Organized Medicine Advocate for Delay in Meaningful Use Rules



Leading medical groups have called on the Department of Health and Human Services (HHS) to delay implementation of Stage 3 of meaningful use of electronic health records (EHRs), saying providers are still trying to implement Stages 1 and 2.

"Meaningful use" refers to provisions in the 2009 Health Information Technology for Economic and Clinical Health (HITECH) Act, which authorized incentive payments through Medicare and Medicaid to clinicians and hospitals that use electronic health records in a meaningful way that significantly improves clinical care.
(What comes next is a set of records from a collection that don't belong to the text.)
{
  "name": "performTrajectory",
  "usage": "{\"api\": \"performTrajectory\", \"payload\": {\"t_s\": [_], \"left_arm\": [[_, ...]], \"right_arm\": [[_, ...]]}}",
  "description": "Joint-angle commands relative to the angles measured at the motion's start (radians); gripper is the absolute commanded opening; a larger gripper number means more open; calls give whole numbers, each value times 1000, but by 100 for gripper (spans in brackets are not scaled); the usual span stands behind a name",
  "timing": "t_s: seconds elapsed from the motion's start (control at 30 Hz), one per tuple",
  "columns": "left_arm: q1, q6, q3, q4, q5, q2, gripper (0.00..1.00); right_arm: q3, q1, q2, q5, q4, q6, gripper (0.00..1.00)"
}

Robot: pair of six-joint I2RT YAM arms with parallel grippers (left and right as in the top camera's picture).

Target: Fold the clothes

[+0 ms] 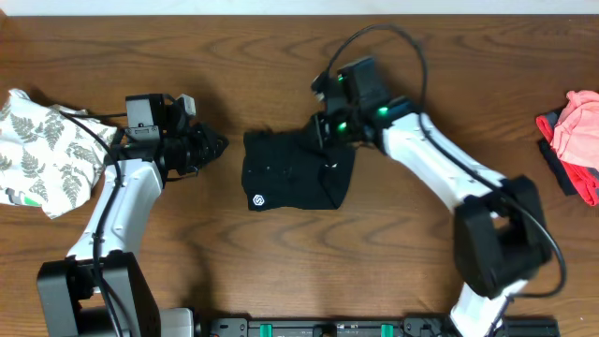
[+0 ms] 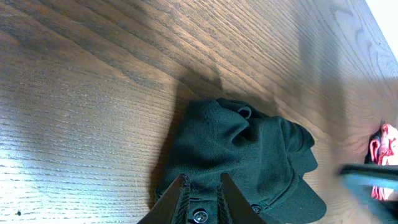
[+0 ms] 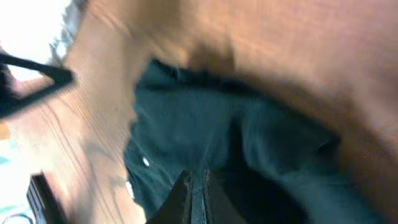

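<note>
Black garment point(image 1: 290, 178) bunched at centre of table point(image 1: 281, 47), between arms. Right gripper point(image 1: 325, 131) pressed together, pinching its far right corner. Bulk lies from claw toward near-left. Left gripper point(image 1: 213, 145) just beside left edge, apart; fingers narrow, state unclear. Right arm nearer; fold judged to run near-left.

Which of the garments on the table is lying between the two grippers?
The black garment with a small white logo, in the middle. The white fern-print garment sits at the far left edge and the pink garment at the far right.
</note>
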Motion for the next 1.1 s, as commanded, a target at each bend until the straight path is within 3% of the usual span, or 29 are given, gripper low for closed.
{"api": "performTrajectory", "payload": {"t_s": [0.0,0.13,0.3,0.57,0.63,0.83,0.97,1.07], "left_arm": [[3,24,7,-3,-8,9,17],[3,24,7,-3,-8,9,17],[3,24,7,-8,-6,9,17],[-14,95,8,-10,159,-5,16],[-45,130,8,-10,159,-20,11],[-195,266,8,44,134,-36,9],[-277,303,8,71,7,-29,6],[-313,325,7,103,9,4,6]], "right_arm": [[2,44,77,20,-70,5,5],[2,64,126,186,-192,5,4],[2,60,136,253,-223,3,3],[36,-2,87,176,-207,-51,2],[57,-23,52,133,-208,-79,2],[105,-49,-83,96,-208,-158,6],[106,-52,-148,219,-240,-153,10],[106,-58,-180,423,-319,-95,12]]}}
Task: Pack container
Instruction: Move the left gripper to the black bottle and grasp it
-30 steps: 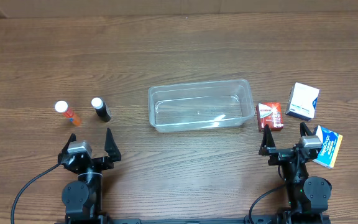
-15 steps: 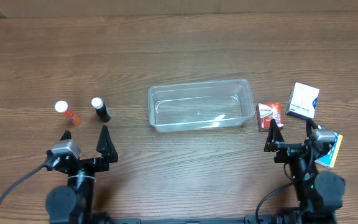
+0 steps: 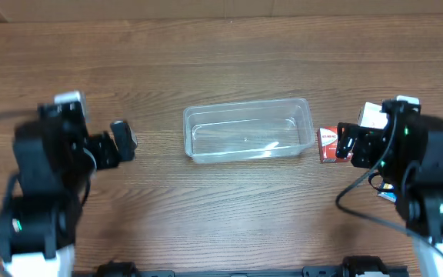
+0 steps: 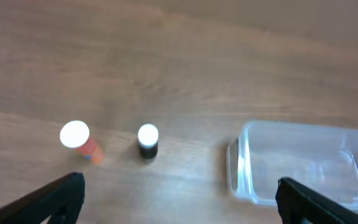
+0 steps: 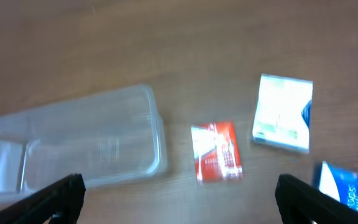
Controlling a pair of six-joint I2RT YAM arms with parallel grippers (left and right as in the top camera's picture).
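While left gripper (image 4: 180, 180) and right gripper (image 5: 179, 180) hang spread, clear plastic container (image 3: 244, 132) sits between white-capped bottles (image 4: 148, 142) and small boxes (image 5: 216, 151).

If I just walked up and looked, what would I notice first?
First you'd spot the big clear container right in the middle, with nothing inside it. To its right lie three small boxes: a red box, a white box and a blue box. To its left are a black bottle and an orange bottle, both with white caps.
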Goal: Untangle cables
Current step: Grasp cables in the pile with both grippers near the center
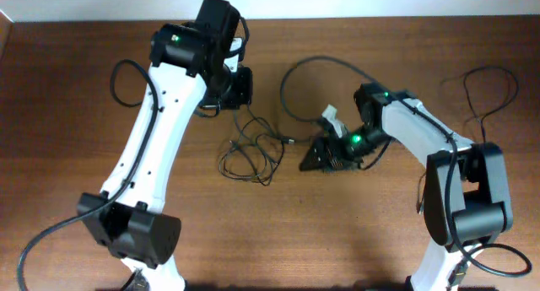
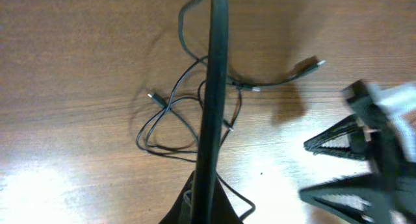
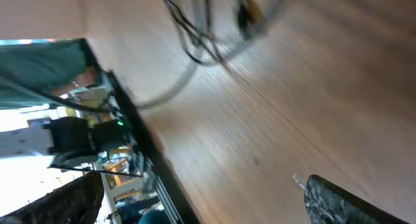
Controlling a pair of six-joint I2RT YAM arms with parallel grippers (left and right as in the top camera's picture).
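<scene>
The cables (image 1: pixel 250 149) lie in a loose black tangle on the wooden table between the two arms. In the left wrist view the tangle (image 2: pixel 174 113) spreads below the jaws, with a plug end (image 2: pixel 313 63) lying to the right. My left gripper (image 2: pixel 209 201) is shut on one cable strand (image 2: pixel 216 68), which runs taut straight up the frame. From overhead, the left gripper (image 1: pixel 239 93) hangs above and left of the tangle. My right gripper (image 1: pixel 314 158) is open just right of it, with nothing between its fingers (image 3: pixel 344 201). The right wrist view is blurred.
A thin black cord (image 1: pixel 316 63) arcs across the table behind the right gripper. Another loose cord (image 1: pixel 488 90) lies at the far right. The table's far edge (image 1: pixel 337 19) runs along the top. The right gripper's open fingers (image 2: pixel 348 143) show in the left wrist view.
</scene>
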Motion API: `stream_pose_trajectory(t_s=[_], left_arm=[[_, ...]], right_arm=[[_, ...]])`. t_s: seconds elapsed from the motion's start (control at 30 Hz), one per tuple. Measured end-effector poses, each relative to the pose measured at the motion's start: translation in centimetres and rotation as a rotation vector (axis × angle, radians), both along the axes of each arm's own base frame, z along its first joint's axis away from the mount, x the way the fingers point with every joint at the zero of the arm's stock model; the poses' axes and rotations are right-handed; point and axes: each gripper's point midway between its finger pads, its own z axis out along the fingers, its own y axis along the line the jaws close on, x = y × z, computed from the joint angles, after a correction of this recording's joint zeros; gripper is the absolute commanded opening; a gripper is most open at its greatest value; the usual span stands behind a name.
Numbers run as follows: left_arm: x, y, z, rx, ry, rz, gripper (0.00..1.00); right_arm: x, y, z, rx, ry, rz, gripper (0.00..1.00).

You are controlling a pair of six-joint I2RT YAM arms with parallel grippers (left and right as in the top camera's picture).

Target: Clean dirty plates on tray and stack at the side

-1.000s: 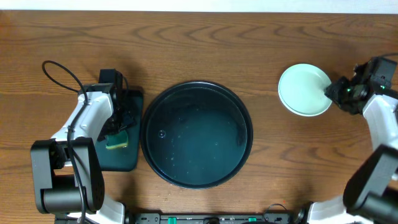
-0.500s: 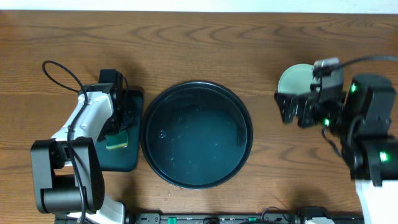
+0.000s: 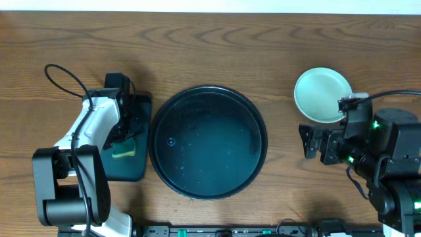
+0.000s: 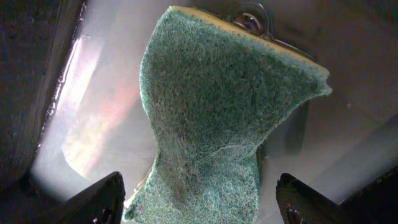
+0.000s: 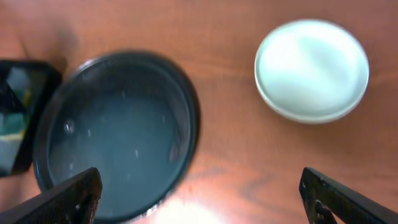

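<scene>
One plate stack (image 3: pixel 322 94) (count unclear), one tray (image 3: pixel 208 141), both jaws open.

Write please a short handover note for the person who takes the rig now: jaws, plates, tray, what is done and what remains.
Left gripper: jaws apart, sponge between them, over the small dark tray.
Right gripper: jaws open, empty, near the plate stack.
Plates: stacked on the bare table at the right; count not visible.
Round tray: no plates, only wet marks.
Done: cleaning and stacking appear finished.
Left: probably only parking the arms.

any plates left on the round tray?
No, the round tray holds only wet streaks; the plates sit on the table to its right.
</scene>
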Motion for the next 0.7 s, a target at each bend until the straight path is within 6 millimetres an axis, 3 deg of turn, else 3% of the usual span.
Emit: stream_pose_trajectory(t_s=[0.2, 0.5, 0.7], left_arm=[[0.0, 0.0, 0.0, 0.000, 0.000, 0.000, 0.78], [0.0, 0.0, 0.0, 0.000, 0.000, 0.000, 0.78], [0.0, 0.0, 0.0, 0.000, 0.000, 0.000, 0.78]], right_arm=[[-1.2, -0.2, -1.1, -0.010, 0.069, -0.005, 0.99], [-1.2, -0.2, -1.1, -0.010, 0.068, -0.005, 0.99], [-0.6, -0.2, 1.2, -0.007, -0.092, -0.002, 0.99]])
The American Medical Association, which called for a delay in implementation, said the meaningful use program has helped kick start EHR use but noted there are still technical, financial, regulatory, and operational challenges that must be dealt with first.

The American College of Physicians wrote in its comments that Stage 3 measures don't focus enough on patient outcomes, although that was supposed to be their goal. Instead, HHS' measures are a growing collection of functional metrics.

The Association of American Medical Colleges wrote that Stage 3 requirements should strike a balance between imposing difficult measures without having a negative impact on patient care for those providers who don't meet such measures.

In its comments on proposed Stage 3 requirements issued by HHS, the American Academy of Family Physicians called for a delay in implementation until at least 2017, adding it also wants to delay or eliminate penalties for the third and final stage of the EHR incentive program.

HHS finalized its regulations for Stage 2 in August, requiring that physicians complete that stage by October 1, 2014 or face a 1% penalty from Medicare. That was a 9-month delay from its original deadline.

A finalized Stage 3 rule should be released later this year.